Tentu banyak petugas berjanggut dan cambang panjang pada masa itu, namun cambang milik Ambrose Burnside memiliki keunikannya sendiri.
Rambut di kedua sisi wajah Burnside yang menghubungkan rambut di antara kepala dan kumisnya. Cambang ikoniknya itu, menonjol di wajahnya sejak dia menjadi mahasiswa hingga menjadi senator.
Meskipun Ambrose Burnside mungkin bukan orang pertama yang menggunakan gaya khasnya, ketenarannya sebagai seorang jenderal dan politikus, serta kebetulan dengan penemuan fotografi, nggak heran gaya cambangnya itu menjadi populer.
2. Amelia Bloomer - pembela hak perempuan
Amelia Bloomer adalah pendiri surat kabar The Lily: A Ladies Journal Devoted to Temperance and Literature, surat kabar Amerika Serikat pertama yang diedit oleh dan untuk perempuan.
Pada tahun 1848, ketika perempuan menuntut hak-hak dan partisipan dalam pemerintahan seorang perempuan yang juga menjadi salah satu partisipan Konvensi Seneca Falls, Amelia Jenks Bloomer membuat suara dirinya dan perempuan lainnya dikenal setelah satu tahun surat kabar The Lily didirikan.
Pada tahun 1853, Amelia Bloomer telah menjadi advokat yang blak-blakan untuk hak-hak perempuan, terutama dalam hal konvensi pakaian dan reformasi pakaian.
Dia terlibat dalam gerakan reformasi pakaian ketika dia mulai tampil di depan umum mengenakan pantalon atau dikenal dengan “bloomer”. Tentu ia mendapatkan ejekan atau busana yang ia kenakan saat itu.
Hal dasar yang mendukungnya melakukan reformasi pakaian karena ia menemukan bahwa korset dan gaun yang diharapkan dikenakan oleh perempuan seusianya terlalu ketat dan berpotensi berbahaya, jadi dia mulai memakai sesuatu yang lebih longgar dan nyaman di bawah roknya.
3. William Dorsey Swann - populerkan istilah drag queen
Di tahun 1888, seorang artis Amerika Serikat William Dorsey Swann menjadi tuan rumah salah satu drag ball regulernya di Washington, D.C., dengan lusinan pria kulit hitam yang mengenakan gaun.

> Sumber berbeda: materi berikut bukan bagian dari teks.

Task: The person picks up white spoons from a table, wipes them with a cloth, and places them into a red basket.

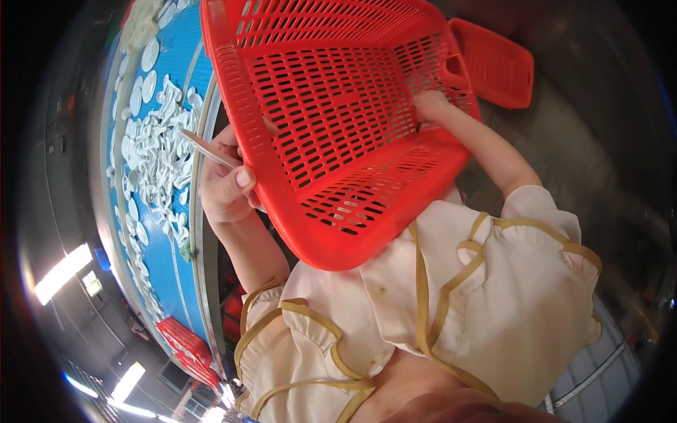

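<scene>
Red plastic basket [321, 106] tilts before the person, beside the blue belt [200, 76]. Left hand [229, 176] curls at its rim, pinching a thin white piece [210, 149]; right hand [431, 106], loosely curled inside, hides any hold. Best keep the rim steady, pinching lightly.

From a distance, I am viewing a long blue surface [189, 285] that is bearing a loose heap of small white pieces [161, 151] in its middle stretch. White discs [150, 55] are lying along the left side, some overlapping. A pale yellowish pile [143, 25] is sitting toward the upper end, while a small greenish scrap [185, 250] is resting near the right edge.
</scene>
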Available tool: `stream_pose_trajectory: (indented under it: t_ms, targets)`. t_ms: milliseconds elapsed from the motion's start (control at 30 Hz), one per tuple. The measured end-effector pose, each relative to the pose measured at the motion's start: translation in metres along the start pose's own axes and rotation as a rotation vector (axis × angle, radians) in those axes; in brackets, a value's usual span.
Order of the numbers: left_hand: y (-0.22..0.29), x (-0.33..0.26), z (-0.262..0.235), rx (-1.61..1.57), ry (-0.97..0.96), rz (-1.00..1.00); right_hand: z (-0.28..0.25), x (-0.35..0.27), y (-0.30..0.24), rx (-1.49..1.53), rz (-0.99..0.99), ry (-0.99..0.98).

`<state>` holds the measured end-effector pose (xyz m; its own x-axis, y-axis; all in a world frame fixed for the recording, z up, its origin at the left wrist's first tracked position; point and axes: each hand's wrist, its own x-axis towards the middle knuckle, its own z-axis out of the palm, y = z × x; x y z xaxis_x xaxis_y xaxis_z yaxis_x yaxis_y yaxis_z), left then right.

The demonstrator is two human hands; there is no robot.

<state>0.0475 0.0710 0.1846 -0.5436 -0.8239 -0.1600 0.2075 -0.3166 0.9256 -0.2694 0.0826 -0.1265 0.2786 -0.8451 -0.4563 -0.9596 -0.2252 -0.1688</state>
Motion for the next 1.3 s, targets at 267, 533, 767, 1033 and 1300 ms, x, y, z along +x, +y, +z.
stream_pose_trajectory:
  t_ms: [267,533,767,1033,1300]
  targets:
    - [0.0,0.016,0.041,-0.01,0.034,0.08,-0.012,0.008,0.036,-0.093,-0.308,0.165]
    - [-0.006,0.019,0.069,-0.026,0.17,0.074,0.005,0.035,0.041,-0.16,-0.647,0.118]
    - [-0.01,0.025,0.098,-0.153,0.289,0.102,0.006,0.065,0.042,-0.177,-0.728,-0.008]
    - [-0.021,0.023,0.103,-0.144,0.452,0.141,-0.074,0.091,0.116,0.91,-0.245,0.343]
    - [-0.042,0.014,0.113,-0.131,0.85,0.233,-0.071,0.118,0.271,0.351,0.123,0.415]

Namun, polisi tiba-tiba datang dan membubarkan pesta tersebut. Menyisakan Swan dan beberapa rekan lainnya.
Kala itu, Swann melakukan perlawanan atas tindakan polisi yang dianggap tidak sopan. Terlahir dalam perbudakan, Swann adalah orang pertama di Amerika Serikat yang memimpin kelompok perlawanan queer dan orang pertama yang dikenal mengidentifikasi diri sebagai "ratu drag".

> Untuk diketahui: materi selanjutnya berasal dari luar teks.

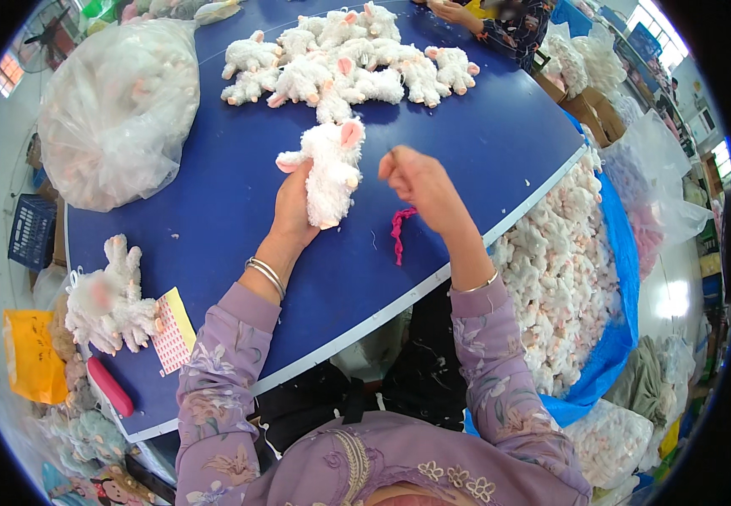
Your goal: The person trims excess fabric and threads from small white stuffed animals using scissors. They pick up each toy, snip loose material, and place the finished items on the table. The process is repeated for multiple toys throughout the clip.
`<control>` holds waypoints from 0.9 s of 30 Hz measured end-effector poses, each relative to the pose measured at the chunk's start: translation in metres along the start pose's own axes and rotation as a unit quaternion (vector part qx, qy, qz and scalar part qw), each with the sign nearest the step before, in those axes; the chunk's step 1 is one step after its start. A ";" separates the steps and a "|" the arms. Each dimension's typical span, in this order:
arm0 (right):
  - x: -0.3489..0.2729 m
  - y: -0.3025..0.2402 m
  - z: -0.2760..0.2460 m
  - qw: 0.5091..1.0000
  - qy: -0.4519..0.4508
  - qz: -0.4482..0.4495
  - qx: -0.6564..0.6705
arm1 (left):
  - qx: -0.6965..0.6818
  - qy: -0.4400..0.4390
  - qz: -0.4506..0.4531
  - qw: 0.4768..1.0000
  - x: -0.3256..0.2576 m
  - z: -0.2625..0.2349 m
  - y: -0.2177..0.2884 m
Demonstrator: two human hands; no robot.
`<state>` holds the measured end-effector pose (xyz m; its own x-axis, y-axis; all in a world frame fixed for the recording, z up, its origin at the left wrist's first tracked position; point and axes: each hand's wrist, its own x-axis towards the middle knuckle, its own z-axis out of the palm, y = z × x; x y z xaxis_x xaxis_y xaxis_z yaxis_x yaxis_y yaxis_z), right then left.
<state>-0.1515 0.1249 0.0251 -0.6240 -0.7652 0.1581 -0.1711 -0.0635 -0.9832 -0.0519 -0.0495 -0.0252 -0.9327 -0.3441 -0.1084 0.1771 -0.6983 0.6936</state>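
A fluffy white plush animal with pink ears is held above the blue table by my left hand, its fingers wrapped round the toy's back and side. To the right of the toy, my right hand is raised with its fingers curled in and pressed together. Whatever they pinch, if anything, is too small and blurred to name. Just below that hand, a knotted bright pink cord lies on the table. Further away, several similar white plush toys lie in a heap.
The blue table has a pale edge. At left stand a full clear plastic bag, another plush, a sticker sheet and a pink case. A blue sack full of white plush pieces is at right. Across sits another person.
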 end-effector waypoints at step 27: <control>0.003 -0.002 0.024 0.955 0.015 -0.093 -0.280 | 0.035 -0.007 -0.019 0.999 -0.004 0.002 0.001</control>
<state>-0.1349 0.1072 0.0251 -0.5636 -0.7547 0.3359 -0.6570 0.1630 -0.7360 -0.0491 -0.0473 -0.0225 -0.9426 -0.3090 -0.1267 0.1190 -0.6652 0.7371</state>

Tindakan perlawanan pertama yang diketahui terhadap penindasan queer dalam sejarah Amerika Serikat ini, mempengaruhi aktivis selanjutnya, seperti Marsha P. Johnson dan Sylvia Rivera dari kerusuhan Stonewall hampir seabad kemudian.
Bukan hanya itu saja, Swann jugalah yang meninggalkan pengaruh budaya drag dan queer yang bertahan hingga hari ini.
4. Ratu Elizabeth I - pelopor kulit putih pucat
Pada pertengahan abad ke-16 cacar melanda banyak rumah tangga, tidak terkecuali keluarga kerajaan. Seperti yang kita ketahui, saat seseorang terjangkit cacar akan meninggalkan bekas luka yang cukup mengganggu penampilan. Itu jugalah yang dialami oleh Ratu Elizabeth I dari Inggris saat terjangkit penyakit tersebut pada tahun 1562.
Bekas luka di bagian tubuh terutama di bagian wajah membuatnya harus berupaya menutupinya. Saat itulah tren memakai riasan untuk menutupi noda atau kekurangan lain di wajah menjadi populer.
Ratu Elizabeth I meramu campuran putih yang terbuat dari timbal dan cuka yang diaplikasikan secara rutin demi menutupi bekas luka di wajahnya.
Awalnya hanya bertujuan untuk melindunginya dari pengagum dan musuh. Namun, sangat memengaruhi standar kecantikan pada masa itu. Wajah putih mulai melambangkan masa muda dan kekayaan.
5. Madame Wellington Koo - ikon mode Tiongkok
Oei Hui-lan, lebih dikenal sebagai Madame Wellington Koo, adalah ibu negara Republik Tiongkok dari akhir 1926 hingga 1927. Bukan hanya sebagai ibu negara, Madame Wellington Koo juga meninggalkan jejaknya dalam sejarah dengan cara lain.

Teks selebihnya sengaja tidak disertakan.